Representing the communities of Stalybridge, Hyde, Mossley, Longdendale, and Dukinfield
labour and coop candidate jonathan reynolds

Housing Benefit Reform Would Hit Tameside Families

STRUGGLING families in Tameside would be more than £600 a year worse off, as a result of planned government changes to housing benefit.

Currently the amount that can be claimed in Local Housing Allowance is calculated to reflect the bottom half of the rental market in a particular area.

But as part of the government reforms the amount will be calculated according to the bottom third - resulting in a reduction in the amount that can be claimed.

The new rules are expected to be implemented by the government by October next year. And, in Tameside, estimates suggest that this will have an impact on more than 4000 households.

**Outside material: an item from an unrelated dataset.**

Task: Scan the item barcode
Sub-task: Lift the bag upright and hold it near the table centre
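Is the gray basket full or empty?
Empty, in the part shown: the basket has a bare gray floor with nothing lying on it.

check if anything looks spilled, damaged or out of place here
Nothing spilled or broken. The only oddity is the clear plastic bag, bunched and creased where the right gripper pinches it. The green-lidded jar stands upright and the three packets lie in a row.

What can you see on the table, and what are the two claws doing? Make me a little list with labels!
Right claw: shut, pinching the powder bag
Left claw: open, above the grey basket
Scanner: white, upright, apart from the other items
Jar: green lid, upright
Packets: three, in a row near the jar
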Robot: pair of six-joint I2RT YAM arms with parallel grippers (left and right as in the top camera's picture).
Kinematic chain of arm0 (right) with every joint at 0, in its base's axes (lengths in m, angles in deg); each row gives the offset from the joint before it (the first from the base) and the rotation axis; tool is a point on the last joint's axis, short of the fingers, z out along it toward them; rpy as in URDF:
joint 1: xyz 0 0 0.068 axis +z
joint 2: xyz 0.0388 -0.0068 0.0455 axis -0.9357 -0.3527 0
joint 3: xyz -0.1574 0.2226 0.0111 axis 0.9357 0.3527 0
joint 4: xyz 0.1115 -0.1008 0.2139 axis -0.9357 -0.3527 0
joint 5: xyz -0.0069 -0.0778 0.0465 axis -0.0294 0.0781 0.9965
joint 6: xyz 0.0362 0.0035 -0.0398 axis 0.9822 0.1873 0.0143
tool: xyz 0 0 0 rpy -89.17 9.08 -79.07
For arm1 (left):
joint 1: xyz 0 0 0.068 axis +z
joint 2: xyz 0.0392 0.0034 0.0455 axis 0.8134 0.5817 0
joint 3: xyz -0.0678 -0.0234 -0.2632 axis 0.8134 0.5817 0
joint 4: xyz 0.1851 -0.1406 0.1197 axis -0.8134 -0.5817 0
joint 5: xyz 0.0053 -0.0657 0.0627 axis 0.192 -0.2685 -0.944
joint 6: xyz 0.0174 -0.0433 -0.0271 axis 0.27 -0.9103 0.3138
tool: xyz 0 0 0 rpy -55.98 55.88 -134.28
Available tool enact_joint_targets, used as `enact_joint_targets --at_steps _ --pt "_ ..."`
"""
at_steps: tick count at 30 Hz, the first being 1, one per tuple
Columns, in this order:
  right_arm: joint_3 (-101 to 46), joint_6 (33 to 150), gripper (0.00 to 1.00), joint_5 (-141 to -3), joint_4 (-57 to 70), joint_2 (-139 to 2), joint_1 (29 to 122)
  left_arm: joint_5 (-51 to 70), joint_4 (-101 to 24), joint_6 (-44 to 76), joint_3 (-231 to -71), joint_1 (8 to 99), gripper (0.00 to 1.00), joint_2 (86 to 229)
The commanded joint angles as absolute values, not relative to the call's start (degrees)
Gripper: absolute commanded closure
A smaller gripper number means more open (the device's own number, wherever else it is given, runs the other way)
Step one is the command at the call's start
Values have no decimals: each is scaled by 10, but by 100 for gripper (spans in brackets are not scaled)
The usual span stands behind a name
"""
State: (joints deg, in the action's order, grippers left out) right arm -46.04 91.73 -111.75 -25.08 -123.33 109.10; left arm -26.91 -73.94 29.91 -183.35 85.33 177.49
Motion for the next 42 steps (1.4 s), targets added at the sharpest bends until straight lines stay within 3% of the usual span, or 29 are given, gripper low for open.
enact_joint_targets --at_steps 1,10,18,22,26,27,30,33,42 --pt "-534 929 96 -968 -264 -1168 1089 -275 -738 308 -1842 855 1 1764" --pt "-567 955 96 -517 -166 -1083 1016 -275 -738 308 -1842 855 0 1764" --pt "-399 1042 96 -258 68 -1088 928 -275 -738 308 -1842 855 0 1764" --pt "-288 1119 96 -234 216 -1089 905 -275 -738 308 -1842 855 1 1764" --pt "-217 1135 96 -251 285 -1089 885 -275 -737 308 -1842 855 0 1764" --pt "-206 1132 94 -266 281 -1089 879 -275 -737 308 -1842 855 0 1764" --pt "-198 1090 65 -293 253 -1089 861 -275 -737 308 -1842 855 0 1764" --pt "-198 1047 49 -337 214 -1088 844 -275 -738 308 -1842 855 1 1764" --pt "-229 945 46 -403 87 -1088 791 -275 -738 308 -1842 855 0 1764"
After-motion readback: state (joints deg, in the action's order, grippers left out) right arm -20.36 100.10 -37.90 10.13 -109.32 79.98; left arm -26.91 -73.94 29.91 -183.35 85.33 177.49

Across the borough figures show that families renting a four-bed house will lose £12-a-week - equivalent to £624 a year. And those in smaller properties will see their entitlement fall by £8-a-week, equivalent to £412 a year.

Stalybridge and Hyde MP Jonathan Reynolds says the changes will have a significant impact on struggling families in Tameside. And, while he accepts the need for reform, he says changes need to be implemented more gradually.

He said: "The prospect of losing up to £12 a week will be a real concern to families who are already struggling on modest incomes.

"Housing benefit does need to be reformed, but these plans are being implemented with too much haste. And they won't give claimants or landlords the necessary time to adjust."

Nationally 700,000 people are expected to lose out as a result of the reforms, by an average of £9 a week - including more than 56,000 over-65s.

Shadow Secretary of State for Work and Pensions Douglas Alexander said: "The Government's plans mean that 700,000 of the country's poorest people, including 114,180 in the North West, will be on average £9 a week worse off, with no time for individuals or landlords to adjust.

"This is a big drop in income for people struggling to make ends meet.

"The Government just doesn't seem to understand that higher homelessness, like longer dole queues make it harder not easier to deal with the deficit."